Threats to the bundle model

The bundle is essential to the survival of nonsports channels. Without live TV viewers and direct subscribers, traditional network TV channels become producers of content for on-demand streaming services like Netflix -- or, worse yet, useless middlemen between the outside studios that created their content and the streaming services people will actually watch that content on. And with streaming services becoming increasingly focused on using their own in-house studios, even these grim options could dry up.

Sports may be able to save the live TV bundle. But why should sports leagues and networks want to do so? In the streaming era, sports leagues and networks could focus on direct-to-consumer options instead.

Walt Disney's (DIS 0.76%) ESPN+ does not offer content from the ESPN network TV channels, but Disney could decide to use what it has built as a foundation for a true ESPN direct-to-consumer option in the future. Sports leagues could use their streaming services to bypass regional sports networks, particularly in cases where such regional networks are not owned in whole or in part by the teams that they show.
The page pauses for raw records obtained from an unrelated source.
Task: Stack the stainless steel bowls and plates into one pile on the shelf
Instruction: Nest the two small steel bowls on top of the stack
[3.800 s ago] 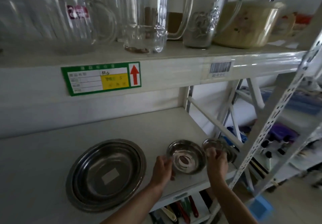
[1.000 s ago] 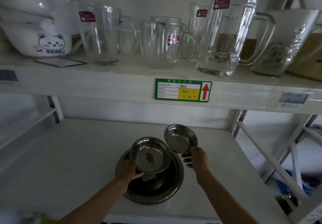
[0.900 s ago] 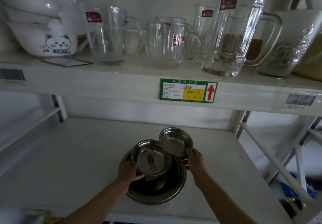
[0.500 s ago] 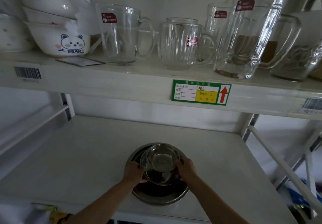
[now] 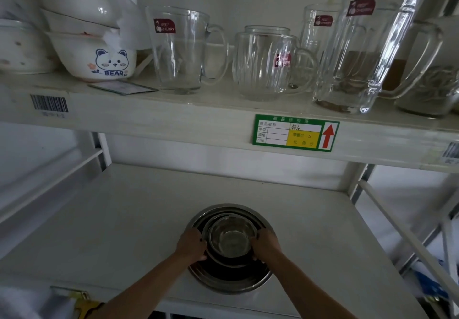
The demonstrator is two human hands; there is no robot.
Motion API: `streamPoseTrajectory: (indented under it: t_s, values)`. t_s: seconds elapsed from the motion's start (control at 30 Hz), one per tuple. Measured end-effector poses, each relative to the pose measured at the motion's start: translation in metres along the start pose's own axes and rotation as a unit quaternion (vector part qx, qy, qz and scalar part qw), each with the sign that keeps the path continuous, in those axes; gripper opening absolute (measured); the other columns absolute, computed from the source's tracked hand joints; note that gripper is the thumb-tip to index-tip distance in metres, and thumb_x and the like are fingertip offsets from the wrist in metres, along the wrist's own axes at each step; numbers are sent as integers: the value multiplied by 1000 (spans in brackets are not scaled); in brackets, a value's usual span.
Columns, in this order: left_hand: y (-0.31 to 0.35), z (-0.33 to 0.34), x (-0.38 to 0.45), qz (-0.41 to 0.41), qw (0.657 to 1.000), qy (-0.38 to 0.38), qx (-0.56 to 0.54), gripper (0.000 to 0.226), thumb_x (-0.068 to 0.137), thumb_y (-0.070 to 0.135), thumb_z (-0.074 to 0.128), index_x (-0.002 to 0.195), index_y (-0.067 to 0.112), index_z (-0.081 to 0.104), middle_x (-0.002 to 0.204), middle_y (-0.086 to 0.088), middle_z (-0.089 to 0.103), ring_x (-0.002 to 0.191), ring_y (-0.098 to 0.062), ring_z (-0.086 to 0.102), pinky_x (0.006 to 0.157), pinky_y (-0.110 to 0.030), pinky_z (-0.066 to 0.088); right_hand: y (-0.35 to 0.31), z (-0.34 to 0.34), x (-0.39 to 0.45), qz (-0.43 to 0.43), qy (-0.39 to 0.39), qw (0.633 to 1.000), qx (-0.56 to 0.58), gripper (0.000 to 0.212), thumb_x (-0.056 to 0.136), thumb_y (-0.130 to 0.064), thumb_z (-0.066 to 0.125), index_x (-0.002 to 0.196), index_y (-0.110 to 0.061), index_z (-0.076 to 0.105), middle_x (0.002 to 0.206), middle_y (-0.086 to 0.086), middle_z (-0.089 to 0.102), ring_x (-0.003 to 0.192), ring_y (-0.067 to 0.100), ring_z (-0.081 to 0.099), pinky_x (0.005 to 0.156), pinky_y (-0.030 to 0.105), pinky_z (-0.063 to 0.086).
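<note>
Bowls (image 5: 231, 240) now nested, hands (image 5: 191, 244) gripping both sides.

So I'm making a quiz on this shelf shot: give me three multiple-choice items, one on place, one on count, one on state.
1. Where does the smallest bowl sit?
A. On the upper shelf
B. Nested in the steel pile
C. Beside the pile

2. How many steel pieces make the pile?
A. One
B. Three
C. Five

3. What are the hands doing?
A. Both hang idle
B. Each holds the nested bowls' rims
C. One lifts a glass mug

Answers:
1 B, it lies inside the middle bowl, itself in the large plate.
2 B, three nested rims show.
3 B, the left hand and right hand curl on opposite rims.
</note>
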State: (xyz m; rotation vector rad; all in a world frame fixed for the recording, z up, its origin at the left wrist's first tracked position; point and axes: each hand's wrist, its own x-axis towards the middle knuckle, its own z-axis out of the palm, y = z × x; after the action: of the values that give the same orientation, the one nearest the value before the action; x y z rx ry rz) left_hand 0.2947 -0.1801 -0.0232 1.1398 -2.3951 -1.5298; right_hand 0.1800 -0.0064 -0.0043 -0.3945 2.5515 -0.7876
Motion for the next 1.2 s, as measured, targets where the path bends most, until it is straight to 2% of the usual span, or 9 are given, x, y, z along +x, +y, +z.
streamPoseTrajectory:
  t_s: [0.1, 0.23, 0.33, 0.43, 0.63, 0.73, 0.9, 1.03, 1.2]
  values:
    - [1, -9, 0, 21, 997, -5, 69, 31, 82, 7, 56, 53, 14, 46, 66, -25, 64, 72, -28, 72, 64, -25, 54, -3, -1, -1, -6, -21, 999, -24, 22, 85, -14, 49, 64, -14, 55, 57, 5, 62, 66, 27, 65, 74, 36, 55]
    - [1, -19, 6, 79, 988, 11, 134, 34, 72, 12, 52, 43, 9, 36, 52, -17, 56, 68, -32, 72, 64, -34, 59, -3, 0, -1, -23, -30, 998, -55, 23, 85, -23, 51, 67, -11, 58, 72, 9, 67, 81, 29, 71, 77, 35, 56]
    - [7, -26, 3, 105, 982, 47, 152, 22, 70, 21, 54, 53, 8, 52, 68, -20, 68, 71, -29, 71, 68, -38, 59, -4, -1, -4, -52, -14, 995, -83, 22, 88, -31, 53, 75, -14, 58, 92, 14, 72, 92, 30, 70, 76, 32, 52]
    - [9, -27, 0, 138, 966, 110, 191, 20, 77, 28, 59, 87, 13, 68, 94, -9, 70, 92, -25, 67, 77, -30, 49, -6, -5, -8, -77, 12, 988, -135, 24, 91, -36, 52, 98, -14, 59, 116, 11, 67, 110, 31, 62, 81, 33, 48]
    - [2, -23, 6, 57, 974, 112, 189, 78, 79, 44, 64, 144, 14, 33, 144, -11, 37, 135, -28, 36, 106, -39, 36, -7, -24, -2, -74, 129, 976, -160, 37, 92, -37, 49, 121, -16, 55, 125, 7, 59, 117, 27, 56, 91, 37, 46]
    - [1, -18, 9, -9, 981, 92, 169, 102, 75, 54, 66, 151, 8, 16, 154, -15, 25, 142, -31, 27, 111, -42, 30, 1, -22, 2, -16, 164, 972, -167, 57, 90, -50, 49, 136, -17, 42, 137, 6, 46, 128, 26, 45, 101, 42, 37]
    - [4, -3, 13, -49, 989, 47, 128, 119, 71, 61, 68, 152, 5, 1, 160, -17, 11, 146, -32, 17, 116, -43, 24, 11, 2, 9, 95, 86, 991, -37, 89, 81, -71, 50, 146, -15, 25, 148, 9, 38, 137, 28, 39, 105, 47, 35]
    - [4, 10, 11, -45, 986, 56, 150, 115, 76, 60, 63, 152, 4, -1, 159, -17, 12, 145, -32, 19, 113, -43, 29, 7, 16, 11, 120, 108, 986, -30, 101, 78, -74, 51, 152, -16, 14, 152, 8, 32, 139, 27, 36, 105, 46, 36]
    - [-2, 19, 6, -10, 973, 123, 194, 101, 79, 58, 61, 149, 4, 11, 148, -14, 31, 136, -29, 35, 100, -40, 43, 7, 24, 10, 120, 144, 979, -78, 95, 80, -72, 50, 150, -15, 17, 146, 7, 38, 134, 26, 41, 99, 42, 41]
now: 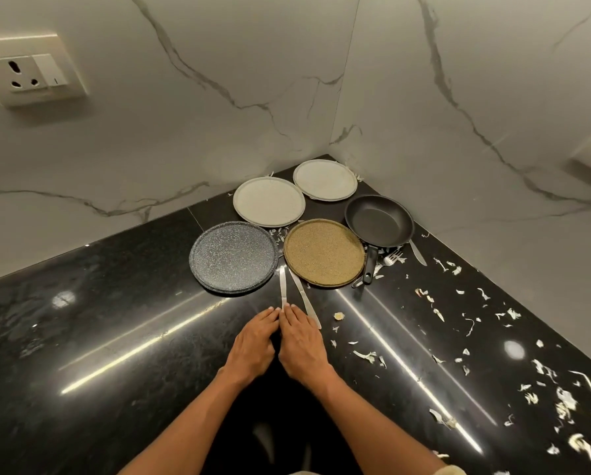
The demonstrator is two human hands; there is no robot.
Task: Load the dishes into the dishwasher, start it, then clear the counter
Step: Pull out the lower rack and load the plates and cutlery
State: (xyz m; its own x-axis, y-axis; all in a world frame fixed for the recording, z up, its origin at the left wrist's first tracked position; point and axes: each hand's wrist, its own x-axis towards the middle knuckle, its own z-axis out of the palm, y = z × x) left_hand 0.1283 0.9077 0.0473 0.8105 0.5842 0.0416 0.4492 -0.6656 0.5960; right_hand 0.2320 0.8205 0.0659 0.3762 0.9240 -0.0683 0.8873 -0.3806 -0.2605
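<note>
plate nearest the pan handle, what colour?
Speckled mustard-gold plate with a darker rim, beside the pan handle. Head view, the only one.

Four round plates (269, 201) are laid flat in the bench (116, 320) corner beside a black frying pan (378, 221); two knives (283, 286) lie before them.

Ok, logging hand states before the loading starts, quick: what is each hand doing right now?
Left hand: open, flat on the counter, holding nothing.
Right hand: open, fingertips at the handle of a knife; no grip shows.
</note>
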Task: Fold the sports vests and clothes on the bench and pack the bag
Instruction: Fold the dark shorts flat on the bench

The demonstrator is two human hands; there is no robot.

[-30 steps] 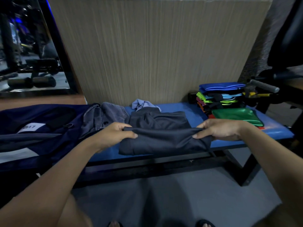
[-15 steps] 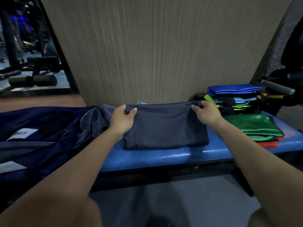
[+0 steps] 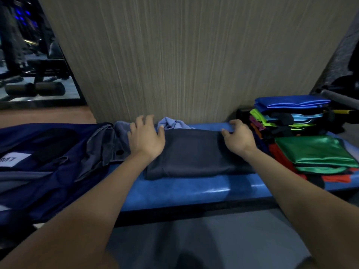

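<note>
The folded dark garment point(image 3: 196, 154) lies mid-bench point(image 3: 184, 191), set back from the bare blue front edge, its rear edge near the wall point(image 3: 184, 55). The left hand point(image 3: 145, 138) rests flat on its left end with fingers spread, and the right hand point(image 3: 238, 139) rests on its right end with fingers loosely bent, neither gripping. The navy bag point(image 3: 38, 162) and a grey garment point(image 3: 108, 144) crowd the left side; a pale blue cloth point(image 3: 172, 123) lies behind, and the folded stack point(image 3: 289, 117) and green vest point(image 3: 314, 150) close off the right.
</note>
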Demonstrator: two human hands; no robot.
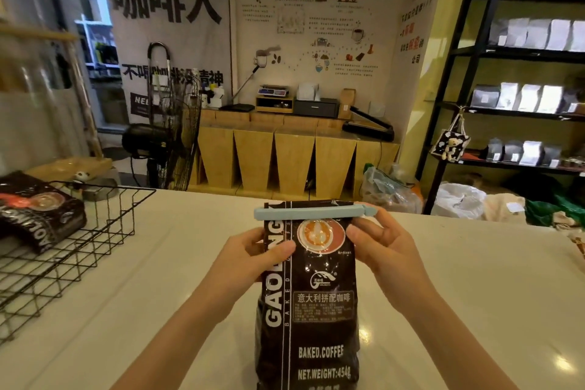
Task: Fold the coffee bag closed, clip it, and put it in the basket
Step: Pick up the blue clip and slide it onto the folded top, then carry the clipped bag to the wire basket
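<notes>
A dark brown coffee bag (316,310) with white lettering stands upright on the white counter in front of me. A light blue clip (311,213) lies across its folded top, closed on the bag. My left hand (262,252) grips the bag's upper left edge just under the clip. My right hand (384,239) holds the upper right edge, with fingers touching the clip's right end. The black wire basket (95,231) stands at the left of the counter, with another dark coffee bag (34,209) lying in it.
The white counter (474,279) stretches to the right of the bag. Behind it are wooden bins (275,158), a floor fan (177,123) and black shelves (522,104) with white and grey bags. Plastic sacks (456,199) lie on the floor at the right.
</notes>
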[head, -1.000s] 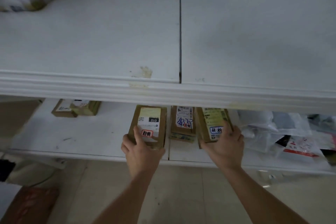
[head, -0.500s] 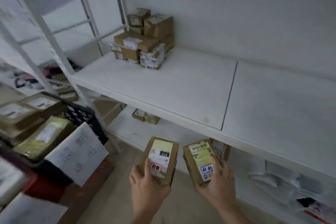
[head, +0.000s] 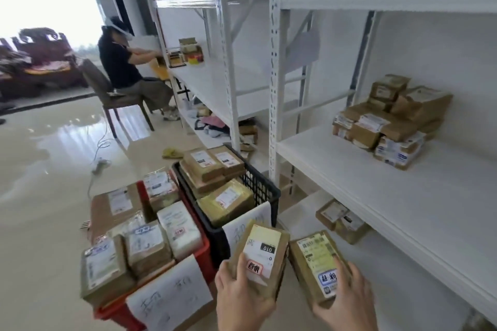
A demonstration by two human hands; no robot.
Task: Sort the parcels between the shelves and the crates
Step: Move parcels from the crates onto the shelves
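While raised, L hand (head: 242,301) & R hand (head: 347,303) grip parcels (head: 262,252).

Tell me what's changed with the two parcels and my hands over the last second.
Both parcels came off the lower shelf and were carried left toward the crates: the left hand holds the parcel marked 010 near the black crate, the right hand the green-labelled parcel. Both grips stayed as they were.

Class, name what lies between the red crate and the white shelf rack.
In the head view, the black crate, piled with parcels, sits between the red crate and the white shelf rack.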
And then there are the stand-alone live sports streams popping up via sports deals cut by Facebook, Twitter, Amazon and others. These companies know that live sports get eyeballs which is why they do not show any real inclination to rescue channels like the ones owned by AMC or Discovery Communications. Social media giants and other tech companies with live streaming ambitions are looking to purchase live sports broadcast rights or to license those rights from established sports networks like ESPN. They're not planning to recreate the bundles that help nonsports channels reach their audience.

Live TV's future

Sports are powerful enough to save live TV bundles, but the days of piggybacking on ESPN may be numbered. High bidders for sports rights may not be network TV channels in the future, and owners of network TV channels like ESPN may decide that a direct-to-consumer solution will serve them better than being a part of a bundle. The future is bright for live sports, but for other forms of live TV, there is much to worry about.